Saya sendiri juga merasa heran kenapa UAU merasa heran melihat hal itu? Merasa heran terhadap sesuatu yang tak patut diherankan tentu akan mengherankan. Sepertinya banyak hal yang sesungguhnya tidak mengherankan kadang dilihat sebagian orang mengherankan. Sebagaimana banyak hal yang seharusnya mengherankan justeru dinilai biasa-biasa saja.
☆☆☆
Imam Tajuddin as-Subki menegaskan bahwa seluruh ulama bermazhab Malikiyyah adalah Asya’irah. Mayoritas ulama bermazhab Syafi’iyyah juga Asya’irah, kecuali segelintir yang menjadi Mujassimah atau Muktazilah. Kebanyakan ulama bermazhab Hanafiyyah juga Asya’irah. Sebagian lainnya memilih mazhab Maturidiyyah. Ulama-ulama mutaqaddimin terkemuka dalam mazhab Hanabilah juga Asya’irah. Walaupun memang banyak dari mereka menjadi Mujassimah (Thabaqat Syafi’iyyah Kubra 3/378).
Hal yang sama juga disampaikan oleh Imam Izzuddin bin Abdussalam (Syafi’iyyah), Imam Ibnu al-Hajib (Malikiyyah) dan Imam al-Hashiri (Hanafiyyah). Ditegaskan juga oleh Imam Ibnu ‘Asakir dalam Tabyin Kadzib al-Muftari.
Jadi ini adalah pilihan ribuan ulama sejak dahulu. Dalam bidang furu’ mereka memilih salah satu mazhab yang empat (Hanafiyyah, Malikiyyah, Syafi’iyyah, atau Hanabilah), tapi dalam masalah ushul atau akidah mereka memilih Asy’ariyyah.
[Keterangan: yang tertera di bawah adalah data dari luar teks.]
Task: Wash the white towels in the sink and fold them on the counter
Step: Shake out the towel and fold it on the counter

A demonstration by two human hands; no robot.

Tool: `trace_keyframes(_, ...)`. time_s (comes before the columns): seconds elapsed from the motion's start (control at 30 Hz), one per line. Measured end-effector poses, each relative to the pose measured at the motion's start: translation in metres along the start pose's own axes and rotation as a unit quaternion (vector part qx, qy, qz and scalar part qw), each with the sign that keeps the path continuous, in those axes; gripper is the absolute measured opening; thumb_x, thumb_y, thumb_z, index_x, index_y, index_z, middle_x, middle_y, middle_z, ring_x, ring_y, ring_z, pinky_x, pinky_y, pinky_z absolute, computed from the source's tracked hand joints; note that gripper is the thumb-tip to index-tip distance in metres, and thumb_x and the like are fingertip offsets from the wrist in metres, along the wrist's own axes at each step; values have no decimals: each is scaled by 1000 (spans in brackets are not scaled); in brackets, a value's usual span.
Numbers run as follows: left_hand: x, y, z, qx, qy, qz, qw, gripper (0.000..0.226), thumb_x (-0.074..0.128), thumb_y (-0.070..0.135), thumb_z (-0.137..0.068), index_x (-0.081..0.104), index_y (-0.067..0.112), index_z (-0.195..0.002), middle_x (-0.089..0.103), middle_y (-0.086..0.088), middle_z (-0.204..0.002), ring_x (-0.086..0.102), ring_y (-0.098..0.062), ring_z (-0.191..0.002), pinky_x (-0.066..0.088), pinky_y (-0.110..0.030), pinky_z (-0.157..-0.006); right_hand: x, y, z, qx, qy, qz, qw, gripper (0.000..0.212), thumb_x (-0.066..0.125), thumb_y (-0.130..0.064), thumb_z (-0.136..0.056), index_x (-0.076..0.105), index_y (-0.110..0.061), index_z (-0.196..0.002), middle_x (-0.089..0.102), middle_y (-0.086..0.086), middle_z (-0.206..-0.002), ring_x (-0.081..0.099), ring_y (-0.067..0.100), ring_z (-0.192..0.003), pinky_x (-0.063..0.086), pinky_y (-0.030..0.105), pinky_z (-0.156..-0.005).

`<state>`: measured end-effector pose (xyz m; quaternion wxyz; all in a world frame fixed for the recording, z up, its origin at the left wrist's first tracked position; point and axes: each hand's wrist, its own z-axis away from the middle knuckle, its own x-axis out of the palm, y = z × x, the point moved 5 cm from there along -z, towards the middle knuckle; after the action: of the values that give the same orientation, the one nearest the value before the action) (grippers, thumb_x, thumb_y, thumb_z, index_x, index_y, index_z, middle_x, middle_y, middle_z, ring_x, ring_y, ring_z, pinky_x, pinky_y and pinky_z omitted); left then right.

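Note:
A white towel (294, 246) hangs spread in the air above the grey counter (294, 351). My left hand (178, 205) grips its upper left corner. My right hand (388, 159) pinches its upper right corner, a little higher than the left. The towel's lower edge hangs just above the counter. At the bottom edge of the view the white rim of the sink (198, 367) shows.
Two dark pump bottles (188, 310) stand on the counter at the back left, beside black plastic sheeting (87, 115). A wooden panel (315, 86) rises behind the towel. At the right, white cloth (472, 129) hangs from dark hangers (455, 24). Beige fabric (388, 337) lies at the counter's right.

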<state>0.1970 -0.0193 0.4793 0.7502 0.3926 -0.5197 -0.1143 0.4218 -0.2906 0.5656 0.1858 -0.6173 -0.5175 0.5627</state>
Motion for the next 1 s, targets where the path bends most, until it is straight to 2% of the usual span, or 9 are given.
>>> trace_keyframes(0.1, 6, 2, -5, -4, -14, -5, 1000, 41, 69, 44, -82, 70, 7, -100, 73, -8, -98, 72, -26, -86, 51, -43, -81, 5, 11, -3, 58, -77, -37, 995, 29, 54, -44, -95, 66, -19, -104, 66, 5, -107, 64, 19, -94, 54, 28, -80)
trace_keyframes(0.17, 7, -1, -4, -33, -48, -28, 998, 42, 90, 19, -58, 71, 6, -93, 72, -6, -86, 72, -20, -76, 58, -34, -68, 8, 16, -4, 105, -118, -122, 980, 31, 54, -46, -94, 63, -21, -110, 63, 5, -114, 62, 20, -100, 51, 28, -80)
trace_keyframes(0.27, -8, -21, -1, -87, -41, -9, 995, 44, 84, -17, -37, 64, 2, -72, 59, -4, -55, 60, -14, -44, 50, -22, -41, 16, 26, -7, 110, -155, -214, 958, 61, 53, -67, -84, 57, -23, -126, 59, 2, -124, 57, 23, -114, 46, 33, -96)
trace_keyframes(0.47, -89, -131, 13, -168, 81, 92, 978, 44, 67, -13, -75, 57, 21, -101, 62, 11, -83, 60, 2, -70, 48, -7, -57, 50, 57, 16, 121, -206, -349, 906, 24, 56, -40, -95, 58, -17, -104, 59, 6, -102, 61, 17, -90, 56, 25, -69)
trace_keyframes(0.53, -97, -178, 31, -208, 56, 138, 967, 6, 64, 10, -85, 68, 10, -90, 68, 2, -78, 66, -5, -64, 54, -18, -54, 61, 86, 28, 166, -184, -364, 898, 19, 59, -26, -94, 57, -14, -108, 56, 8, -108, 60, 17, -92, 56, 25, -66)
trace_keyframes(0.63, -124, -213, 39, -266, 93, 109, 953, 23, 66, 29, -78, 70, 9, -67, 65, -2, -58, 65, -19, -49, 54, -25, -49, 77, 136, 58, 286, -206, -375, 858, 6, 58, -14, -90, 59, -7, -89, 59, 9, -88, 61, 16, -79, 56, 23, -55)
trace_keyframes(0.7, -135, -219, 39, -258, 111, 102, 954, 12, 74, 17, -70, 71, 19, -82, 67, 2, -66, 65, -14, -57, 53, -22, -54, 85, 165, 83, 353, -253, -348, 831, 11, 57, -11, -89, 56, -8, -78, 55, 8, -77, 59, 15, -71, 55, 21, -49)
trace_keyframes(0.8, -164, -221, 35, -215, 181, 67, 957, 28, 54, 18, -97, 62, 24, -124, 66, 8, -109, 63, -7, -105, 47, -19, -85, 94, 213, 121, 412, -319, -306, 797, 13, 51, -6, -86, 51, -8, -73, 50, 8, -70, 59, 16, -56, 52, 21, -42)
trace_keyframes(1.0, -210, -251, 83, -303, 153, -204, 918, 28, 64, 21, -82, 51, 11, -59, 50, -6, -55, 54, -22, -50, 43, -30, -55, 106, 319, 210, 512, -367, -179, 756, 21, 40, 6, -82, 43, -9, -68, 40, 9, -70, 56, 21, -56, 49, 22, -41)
Jadi adalah hal yang sangat biasa ketika seorang alim itu Hanafiyy Asy’ariy, Malikiyy Asy’ariy, Syafi’iy Asy’ariy atau Hanbaliy Asy’ariy.
Jika demikian, bukankah kita yang seharusnya merasa heran melihat orang yang heran terhadap sesuatu yang sama sekali tidak mengherankan?
☆☆☆
Pertanyaannya, kenapa mereka memilih berintisab kepada Imam Abul Hasan al-Asy’ari dalam masalah akidah? Bukankah akan lebih total kesyafi’iyyahannya, kalau seorang ulama bermazhab Syafi’i juga berintisab kepada Imam Syafi’i dalam masalah akidah? Begitu juga dengan ulama bermazhab Maliki berintisab kepada Imam Malik dan ulama bermazhab Hanafi berintisab kepada Imam Abu Hanifah dalam masalah akidah juga?
Pertama, pilihan seorang alim untuk berintisab pada orang yang lebih alim darinya, baik dalam masalah furu’ maupun ushul, tidaklah dilakukan secara asal-asalan. Ia tidak seperti memilih menjadi penggemar Real Madrid atau MU (ups maaf, jadi kemana-mana…).
Ketika seorang alim memilih berintisab kepada Imam Syafi’i dalam masalah furu’, berarti ia melihat bahwa pendapat atau mazhab Imam Syafi’i dalam bidang ini jauh lebih kuat dibandingkan mazhab yang lain, dan ini yang akan ia ikuti.
Jika ia seorang yang ilmunya dalam (rasikh), ia bisa saja membuat mazhab sendiri dan menisbahkan itu pada dirinya. Tapi pada akhirnya, ia menyadari bahwa hasil ijtihadnya tidak akan jauh berbeda dari ijtihad-ijtihad Imam Syafi’i. Kalau begitu maka hasrat untuk membuat mazhab sendiri dalam konteks ini tidak lebih sekedar memenuhi syahwat dan keinginan untuk dikenal dan dikenang.
Kedua, ketika seorang alim memilih berintisab kepada Imam Syafi’i dalam masalah furu’, hal ini karena ijtihad-ijtihadnya dalam bidang fiqih sudah tercatat dengan baik, jelas dan utuh, dikaji dan dijaga oleh para muridnya serta bisa dipertanggungjawabkan otentisitasnya.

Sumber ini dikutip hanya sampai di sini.